Voli aerei ancora cancellati e fermi per via della cenere dell'eruzione del vulcano in Islanda. L'Enac estende la chiusura dei cieli del Nord Italia fino a domani mattina, martedì 20 aprile.

Malgrado la volontà di far tornare il traffico aereo alla normalità, complici bollettini meteo più positivi, l’Enac ha deciso questa mattina di notificare un nuovo stop ai viaggiatori e alle compagnie aeree. Dopo l’apertura dello spazio aereo e il decollo di alcuni voli da Malpensa, si è deciso per una nuova sospensione delle attività.
E’ stato Vito Riggio, presidente dell’Enac, a spiegare la situazione questa mattina a RTL 102.5: “In attesa di almeno due bollettini univoci non si volerà da e per il Nord Italia almeno fino alle 20, mi dispiace, ma non possiamo comportarci in modo diverso”.

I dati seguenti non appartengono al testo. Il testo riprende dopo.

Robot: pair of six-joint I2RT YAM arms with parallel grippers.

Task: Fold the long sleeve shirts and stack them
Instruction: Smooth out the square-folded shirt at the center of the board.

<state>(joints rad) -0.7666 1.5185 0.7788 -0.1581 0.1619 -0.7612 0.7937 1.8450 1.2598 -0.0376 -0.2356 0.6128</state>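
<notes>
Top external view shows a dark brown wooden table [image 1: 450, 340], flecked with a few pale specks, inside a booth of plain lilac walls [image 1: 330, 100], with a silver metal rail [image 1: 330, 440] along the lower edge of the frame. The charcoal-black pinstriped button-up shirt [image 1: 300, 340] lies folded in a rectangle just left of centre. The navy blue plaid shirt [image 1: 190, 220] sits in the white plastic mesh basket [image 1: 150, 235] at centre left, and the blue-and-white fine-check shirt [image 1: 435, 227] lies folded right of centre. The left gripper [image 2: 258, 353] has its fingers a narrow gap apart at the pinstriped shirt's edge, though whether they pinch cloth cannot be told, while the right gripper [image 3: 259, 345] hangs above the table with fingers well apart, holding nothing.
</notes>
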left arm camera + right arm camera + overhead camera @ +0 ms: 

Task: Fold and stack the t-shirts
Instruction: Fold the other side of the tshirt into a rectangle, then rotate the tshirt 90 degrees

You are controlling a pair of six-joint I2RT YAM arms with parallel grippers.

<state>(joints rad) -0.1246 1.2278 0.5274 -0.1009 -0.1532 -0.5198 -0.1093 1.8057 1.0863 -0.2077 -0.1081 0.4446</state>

Da quando il vulcano in Islanda si è risvegliato, sono stati ben 63.000 i voli annullati a livello globale; questa situazione sta avendo ricadute drammatiche sul settore. Non a caso le compagnie aeree stanno chiedendo a gran voce alla Iata l’apertura di qualche corridoio per permettere la ripresa di almeno alcuni voli principali che possano sopperire alle chiusure generalizzate, soprattutto in Nord Europa.
Tuttavia dalla Iata c’è molta prudenza al fine di preservare i passeggeri. Restano dunque chiusi anche i cieli italiani, almeno fino a domattina alle ore 8. La situazione è in costante aggiornamento e non mancheremo di segnalare eventuali novità.